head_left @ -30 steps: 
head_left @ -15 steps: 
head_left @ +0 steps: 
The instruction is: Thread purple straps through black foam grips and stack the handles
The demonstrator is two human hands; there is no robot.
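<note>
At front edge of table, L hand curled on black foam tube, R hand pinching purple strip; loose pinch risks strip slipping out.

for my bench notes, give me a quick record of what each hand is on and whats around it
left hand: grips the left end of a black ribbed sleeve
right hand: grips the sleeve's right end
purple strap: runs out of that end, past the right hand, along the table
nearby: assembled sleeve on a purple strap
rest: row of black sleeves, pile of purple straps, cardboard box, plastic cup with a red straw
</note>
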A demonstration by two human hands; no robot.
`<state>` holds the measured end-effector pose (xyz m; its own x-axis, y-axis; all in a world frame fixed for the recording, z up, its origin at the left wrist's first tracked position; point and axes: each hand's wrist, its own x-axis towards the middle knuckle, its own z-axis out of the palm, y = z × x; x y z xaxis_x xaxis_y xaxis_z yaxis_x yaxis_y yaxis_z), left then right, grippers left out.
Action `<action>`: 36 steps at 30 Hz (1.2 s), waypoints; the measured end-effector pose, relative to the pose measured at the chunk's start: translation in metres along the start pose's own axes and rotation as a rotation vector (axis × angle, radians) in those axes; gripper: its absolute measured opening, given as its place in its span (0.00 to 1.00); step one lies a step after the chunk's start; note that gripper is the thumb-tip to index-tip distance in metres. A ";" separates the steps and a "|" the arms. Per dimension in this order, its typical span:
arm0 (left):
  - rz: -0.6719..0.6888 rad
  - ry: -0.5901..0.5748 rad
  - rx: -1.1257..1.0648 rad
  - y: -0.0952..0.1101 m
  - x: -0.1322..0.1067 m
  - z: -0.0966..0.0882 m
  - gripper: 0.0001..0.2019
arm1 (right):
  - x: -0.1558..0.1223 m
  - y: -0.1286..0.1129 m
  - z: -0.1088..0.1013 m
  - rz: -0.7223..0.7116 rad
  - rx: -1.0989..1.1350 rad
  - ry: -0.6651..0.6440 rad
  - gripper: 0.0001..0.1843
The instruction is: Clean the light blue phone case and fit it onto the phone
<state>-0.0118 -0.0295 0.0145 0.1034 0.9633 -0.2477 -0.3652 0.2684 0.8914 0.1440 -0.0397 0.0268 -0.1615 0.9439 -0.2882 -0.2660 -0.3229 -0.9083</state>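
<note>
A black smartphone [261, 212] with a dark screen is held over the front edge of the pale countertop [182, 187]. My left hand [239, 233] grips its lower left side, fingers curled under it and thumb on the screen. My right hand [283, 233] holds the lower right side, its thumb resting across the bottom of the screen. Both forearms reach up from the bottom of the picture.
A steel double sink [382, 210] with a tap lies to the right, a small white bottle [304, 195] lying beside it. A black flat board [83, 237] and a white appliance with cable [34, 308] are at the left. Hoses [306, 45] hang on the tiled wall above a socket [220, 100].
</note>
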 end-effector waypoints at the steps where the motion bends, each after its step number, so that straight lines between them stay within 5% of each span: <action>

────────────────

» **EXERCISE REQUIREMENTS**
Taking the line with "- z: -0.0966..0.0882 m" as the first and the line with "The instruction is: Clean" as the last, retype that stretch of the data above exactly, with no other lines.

» **ANSWER BOX**
  - z: -0.0966..0.0882 m
  - gripper: 0.0001..0.2019
arm1 (right):
  - x: -0.1558..0.1223 m
  - y: -0.1286..0.1129 m
  - z: -0.1088..0.1013 m
  - rz: -0.7223..0.7116 rad
  - rx: -1.0989..1.1350 rad
  - ry: -0.6651..0.6440 rad
  - gripper: 0.0001..0.1843
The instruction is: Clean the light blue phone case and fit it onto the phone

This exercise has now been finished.